Detenidos por la toma de terreno en Neuquén quedaron libres con restricciones
Tres personas fueron acusadas de usurpación tras ocupar un predio privado en Neuquén. Aunque fueron liberados, se les impuso la prohibición de acercamiento al lugar.

En Neuquén, el fiscal Juan Narvaez imputó a tres individuos por su participación en la ocupación de un terreno privado, perteneciente a una asociación civil. Los acusados, identificados como J.L.V., A.D.R. y E.A.A., ingresaron al predio el 18 de agosto, aprovechando la oscuridad y la falta de vigilancia, con la intención de establecer un asentamiento. Acompañados de alrededor de 150 personas, comenzaron a montar carpas y encender fogatas, lo que llevó a la intervención de la policía el día siguiente.
El Ministerio Público Fiscal ordenó que los ocupantes evacuaran el lugar en un plazo de 30 minutos, pero los tres imputados y los demás presentes se negaron a irse, permaneciendo en el predio hasta el 26 de agosto. La fiscalía sostiene que la toma estuvo organizada a través de grupos de WhatsApp, donde los acusados eran administradores, lo que indica una planificación previa antes de la ocupación.
Para avanzar en la investigación, se llevaron a cabo allanamientos en los domicilios de los detenidos, resultando en el secuestro de teléfonos celulares y otros dispositivos electrónicos. El fiscal Narvaez aclaró que se realizarán pericias informáticas para analizar estos dispositivos y poder identificar a otros implicados en la organización de la usurpación.

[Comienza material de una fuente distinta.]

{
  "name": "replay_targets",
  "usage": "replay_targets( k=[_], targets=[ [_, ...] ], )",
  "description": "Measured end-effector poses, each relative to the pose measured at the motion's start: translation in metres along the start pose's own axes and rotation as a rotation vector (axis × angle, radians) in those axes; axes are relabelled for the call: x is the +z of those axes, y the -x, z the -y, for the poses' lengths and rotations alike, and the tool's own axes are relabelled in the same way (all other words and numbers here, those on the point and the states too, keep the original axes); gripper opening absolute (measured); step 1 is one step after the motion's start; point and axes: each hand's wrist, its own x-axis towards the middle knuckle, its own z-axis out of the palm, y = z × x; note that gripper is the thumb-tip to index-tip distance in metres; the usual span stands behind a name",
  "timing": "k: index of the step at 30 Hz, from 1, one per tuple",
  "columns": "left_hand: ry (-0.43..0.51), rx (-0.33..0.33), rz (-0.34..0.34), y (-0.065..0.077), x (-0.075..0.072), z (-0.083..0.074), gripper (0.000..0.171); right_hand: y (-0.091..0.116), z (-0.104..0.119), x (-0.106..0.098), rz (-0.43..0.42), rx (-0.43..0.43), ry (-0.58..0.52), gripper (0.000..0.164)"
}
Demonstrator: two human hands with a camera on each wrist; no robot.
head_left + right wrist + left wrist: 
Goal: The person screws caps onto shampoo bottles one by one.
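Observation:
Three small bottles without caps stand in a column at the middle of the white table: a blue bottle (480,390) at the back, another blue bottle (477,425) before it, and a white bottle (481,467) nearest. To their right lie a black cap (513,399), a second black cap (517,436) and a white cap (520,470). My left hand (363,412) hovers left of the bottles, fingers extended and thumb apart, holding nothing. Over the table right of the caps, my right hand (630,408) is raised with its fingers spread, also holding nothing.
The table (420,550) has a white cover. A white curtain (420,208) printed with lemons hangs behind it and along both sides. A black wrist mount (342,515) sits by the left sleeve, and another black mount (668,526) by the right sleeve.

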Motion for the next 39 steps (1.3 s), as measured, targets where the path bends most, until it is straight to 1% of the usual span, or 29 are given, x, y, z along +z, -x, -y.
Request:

Los tres acusados enfrentan cargos de usurpación por despojo, en calidad de coautores, y la querella presentada por la Asociación Civil Patagonia Rugby Club apoya esta acusación. Durante la audiencia, el juez Marco Lupica Cristo aceptó los cargos y abrió una investigación preliminar por cuatro meses.
Como medidas cautelares, el fiscal solicitó que J.L.V. se presente cada 15 días ante las autoridades y que A.D.R. y E.A.A. lo hagan mensualmente. También se les impuso la restricción de acercarse al predio a menos de 100 metros y de contactarse con otras personas involucradas en la ocupación durante un periodo de cinco meses. Narvaez justificó estas acciones en los riesgos de fuga y la posibilidad de obstaculizar la investigación.
Este caso pone de manifiesto el creciente problema de las ocupaciones ilegales en la región, un fenómeno que ha generado tensiones en diversas comunidades. A medida que avanza la investigación, se espera que se adopten medidas más firmes para abordar este tipo de situaciones.